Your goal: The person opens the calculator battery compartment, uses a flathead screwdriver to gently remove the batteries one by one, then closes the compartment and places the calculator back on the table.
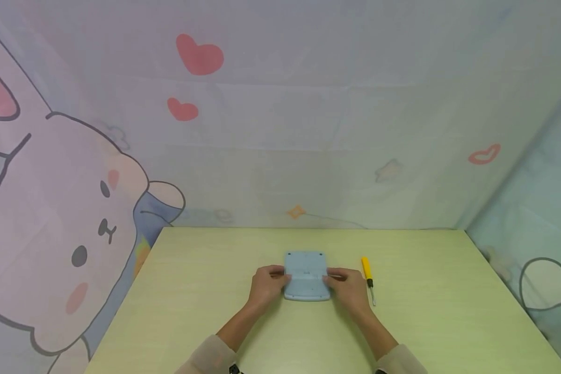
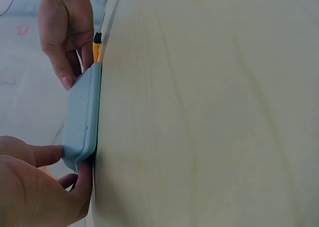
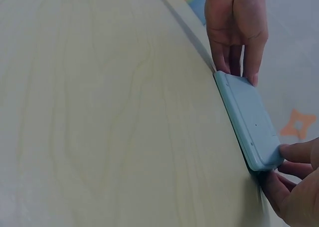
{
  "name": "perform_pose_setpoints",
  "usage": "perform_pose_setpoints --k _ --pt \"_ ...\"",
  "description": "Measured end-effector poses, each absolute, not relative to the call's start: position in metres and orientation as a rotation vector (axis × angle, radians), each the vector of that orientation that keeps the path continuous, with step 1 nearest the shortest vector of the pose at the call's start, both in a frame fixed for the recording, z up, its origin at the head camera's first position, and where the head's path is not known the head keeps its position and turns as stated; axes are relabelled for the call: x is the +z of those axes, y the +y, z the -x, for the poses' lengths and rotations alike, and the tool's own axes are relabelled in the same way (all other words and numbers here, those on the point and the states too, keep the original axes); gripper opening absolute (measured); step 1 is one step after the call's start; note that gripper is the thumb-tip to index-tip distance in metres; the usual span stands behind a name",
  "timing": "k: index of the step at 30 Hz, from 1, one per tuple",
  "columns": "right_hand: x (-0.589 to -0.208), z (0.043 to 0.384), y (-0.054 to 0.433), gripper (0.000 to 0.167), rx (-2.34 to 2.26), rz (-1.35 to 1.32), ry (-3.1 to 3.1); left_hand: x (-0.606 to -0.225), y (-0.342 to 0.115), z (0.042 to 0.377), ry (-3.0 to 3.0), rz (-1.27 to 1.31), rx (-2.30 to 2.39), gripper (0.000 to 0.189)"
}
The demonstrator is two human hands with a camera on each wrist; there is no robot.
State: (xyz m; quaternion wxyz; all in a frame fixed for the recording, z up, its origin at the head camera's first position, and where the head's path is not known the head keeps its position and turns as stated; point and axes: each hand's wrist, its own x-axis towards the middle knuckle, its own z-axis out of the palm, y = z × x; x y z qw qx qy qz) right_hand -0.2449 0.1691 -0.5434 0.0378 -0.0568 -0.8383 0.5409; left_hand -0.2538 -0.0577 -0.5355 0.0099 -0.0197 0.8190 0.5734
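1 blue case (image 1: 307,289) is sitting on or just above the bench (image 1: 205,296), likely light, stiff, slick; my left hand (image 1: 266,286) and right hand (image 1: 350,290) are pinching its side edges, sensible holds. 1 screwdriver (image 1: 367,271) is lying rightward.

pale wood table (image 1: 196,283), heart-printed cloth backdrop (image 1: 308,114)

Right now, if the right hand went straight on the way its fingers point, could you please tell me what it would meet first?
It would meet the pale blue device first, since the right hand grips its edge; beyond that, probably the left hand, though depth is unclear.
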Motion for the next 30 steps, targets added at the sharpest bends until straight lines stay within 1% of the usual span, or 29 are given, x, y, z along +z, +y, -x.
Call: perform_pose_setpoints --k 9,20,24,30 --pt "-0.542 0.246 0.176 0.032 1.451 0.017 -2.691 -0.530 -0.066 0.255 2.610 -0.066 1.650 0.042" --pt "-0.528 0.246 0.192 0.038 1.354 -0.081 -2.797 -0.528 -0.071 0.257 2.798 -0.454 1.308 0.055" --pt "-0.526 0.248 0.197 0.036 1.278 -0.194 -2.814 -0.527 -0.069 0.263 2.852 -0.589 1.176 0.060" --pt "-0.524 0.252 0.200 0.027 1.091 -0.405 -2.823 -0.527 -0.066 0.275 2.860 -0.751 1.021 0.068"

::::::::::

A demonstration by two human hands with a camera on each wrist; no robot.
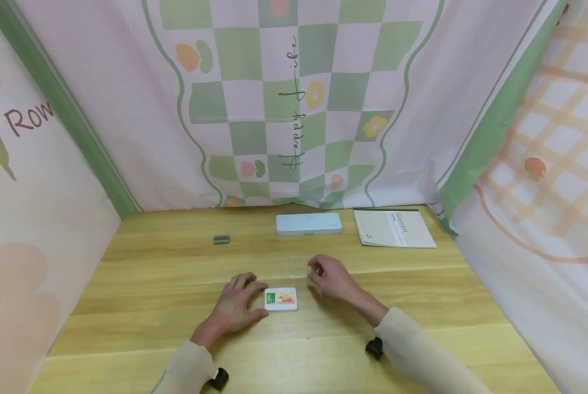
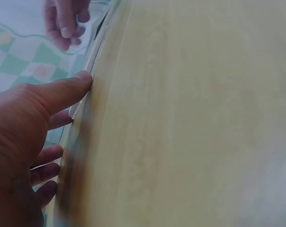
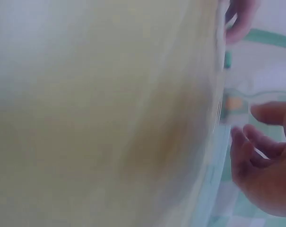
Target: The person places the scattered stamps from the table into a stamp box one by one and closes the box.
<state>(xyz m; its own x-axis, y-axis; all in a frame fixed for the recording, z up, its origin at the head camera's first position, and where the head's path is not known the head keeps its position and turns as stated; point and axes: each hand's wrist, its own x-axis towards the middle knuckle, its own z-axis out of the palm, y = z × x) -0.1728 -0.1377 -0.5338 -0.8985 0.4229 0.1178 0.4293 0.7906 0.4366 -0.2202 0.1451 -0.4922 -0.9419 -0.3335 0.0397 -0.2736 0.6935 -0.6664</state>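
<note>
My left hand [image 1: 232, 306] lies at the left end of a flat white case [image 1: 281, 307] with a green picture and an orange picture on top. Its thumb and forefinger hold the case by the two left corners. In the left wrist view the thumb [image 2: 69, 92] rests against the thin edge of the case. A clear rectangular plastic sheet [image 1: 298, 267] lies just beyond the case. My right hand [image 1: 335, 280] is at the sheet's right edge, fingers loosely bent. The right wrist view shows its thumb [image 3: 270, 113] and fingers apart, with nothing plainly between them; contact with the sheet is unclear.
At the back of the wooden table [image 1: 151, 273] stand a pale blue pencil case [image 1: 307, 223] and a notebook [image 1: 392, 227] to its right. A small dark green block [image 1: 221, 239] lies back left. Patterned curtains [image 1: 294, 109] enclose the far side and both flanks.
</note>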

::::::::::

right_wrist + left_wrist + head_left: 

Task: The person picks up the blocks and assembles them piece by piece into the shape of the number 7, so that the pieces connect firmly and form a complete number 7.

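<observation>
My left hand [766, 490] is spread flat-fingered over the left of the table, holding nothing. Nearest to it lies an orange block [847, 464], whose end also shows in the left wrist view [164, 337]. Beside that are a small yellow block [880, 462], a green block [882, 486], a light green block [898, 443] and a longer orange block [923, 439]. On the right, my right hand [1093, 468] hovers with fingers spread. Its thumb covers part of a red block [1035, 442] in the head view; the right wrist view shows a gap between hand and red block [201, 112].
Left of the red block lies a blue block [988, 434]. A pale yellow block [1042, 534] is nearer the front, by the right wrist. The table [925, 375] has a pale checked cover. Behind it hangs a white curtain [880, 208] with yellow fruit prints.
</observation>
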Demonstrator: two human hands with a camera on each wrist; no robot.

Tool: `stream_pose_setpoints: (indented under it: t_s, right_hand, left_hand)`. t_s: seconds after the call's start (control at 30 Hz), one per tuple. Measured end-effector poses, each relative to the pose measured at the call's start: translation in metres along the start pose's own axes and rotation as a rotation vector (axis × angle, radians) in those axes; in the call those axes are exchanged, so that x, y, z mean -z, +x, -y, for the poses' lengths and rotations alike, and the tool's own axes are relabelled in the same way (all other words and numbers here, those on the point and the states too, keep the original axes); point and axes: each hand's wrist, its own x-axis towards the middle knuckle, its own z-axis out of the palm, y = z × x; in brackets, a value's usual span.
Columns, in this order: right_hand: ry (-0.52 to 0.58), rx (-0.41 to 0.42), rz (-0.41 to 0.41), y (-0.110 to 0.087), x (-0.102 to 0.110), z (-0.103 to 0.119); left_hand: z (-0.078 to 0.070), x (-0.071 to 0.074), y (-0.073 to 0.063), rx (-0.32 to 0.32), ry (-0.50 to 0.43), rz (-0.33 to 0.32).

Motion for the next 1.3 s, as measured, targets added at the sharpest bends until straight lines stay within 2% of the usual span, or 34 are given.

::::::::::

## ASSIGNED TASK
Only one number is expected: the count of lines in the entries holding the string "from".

## OUTPUT BELOW
2